The proposed second-phase framework would require a stablecoin issuer to be licensed by the FSC, with reserve backing, redemption-at-par rights, governance and audit obligations; competing bills set differing capital floors and treat foreign-issued stablecoins (e.g. requiring a local branch/subsidiary) differently. Not yet enacted.

Crypto — Security Token Offering under the Capital Markets Act (FSC; FSCMA)

Tokens with the characteristics of a security fall under the Financial Investment Services and Capital Markets Act, with issuance, disclosure and trading subject to securities regulation; an enabling STO framework has been progressing through the National Assembly.

Payments — Electronic Currency Issuance Licence (FSC; EFTA)

Issuing and managing electronic currency (e-money) requires an FSC licence, with capital, governance and user-fund-protection requirements.

Payments — Electronic Financial Business Registration (FSC; EFTA)

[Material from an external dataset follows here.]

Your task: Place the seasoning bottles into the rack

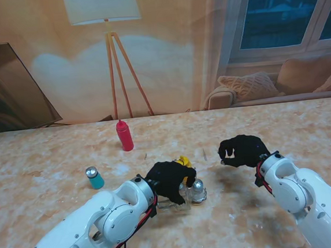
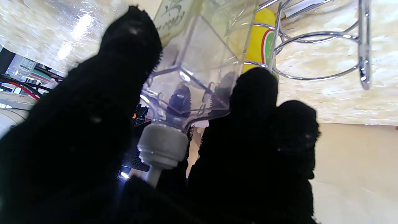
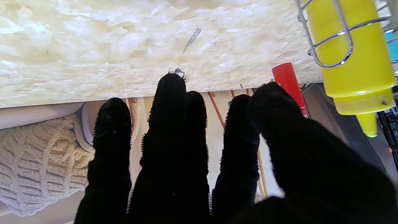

Electronic prepayment means (prepaid), electronic payment settlement agency (payment gateway), electronic debit and similar businesses must register with the FSC (supervised by the FSS); a 2024 amendment expanded the prepaid registration perimeter and strengthened user-fund safeguarding, and the Digital Finance Transformation Plan adds MyPayment (payment initiation) and comprehensive payment services.

Banking — Banking Licence (FSC; Banking Act)

Deposit-taking and banking require an FSC licence and FSS supervision, with full capital, governance and prudential requirements (including internet-only banks).

Gambling — Casino Licence (MCST; Tourism Promotion Act)

Casino operation is licensed by the Ministry of Culture, Sports and Tourism and confined to foreigner-only integrated resorts (e.g. in Seoul, Busan, Jeju and Incheon), with Kangwon Land the sole casino Korean nationals may enter (under separate abandoned-mine-area legislation).

Gambling — State-Monopoly Betting & Lottery (Sports Toto, lottery, racing)

Sports betting (Sports Toto under the National Sports Promotion Act), the national lottery (Lottery Tickets and Lottery Fund Act) and horse/cycle/boat racing are operated exclusively by designated state entities; no private licences are available.

Detailed overview

South Korea at a glance

South Korea regulates crypto and payments under the FSC/FSS and keeps gambling closed to citizens. Crypto is two-phase: VAUPA (in force 19 July 2024) for user protection, plus VASP registration with KoFIU (ISMS, real-name accounts, travel rule) under the Specified Financial Information Act; the second-phase Digital Asset Basic Act (issuance, disclosure, won stablecoins) is stalled into 2026 over stablecoin-issuer authority. Payments and e-money run under the EFTA (FSC-licensed e-money; registered prepaid/PG). Gambling is prohibited for nationals by the Criminal Act except narrow state channels — foreigner-only casinos (Kangwon Land the sole locals exception), Sports Toto, lottery and racing; online gambling is illegal and blocked.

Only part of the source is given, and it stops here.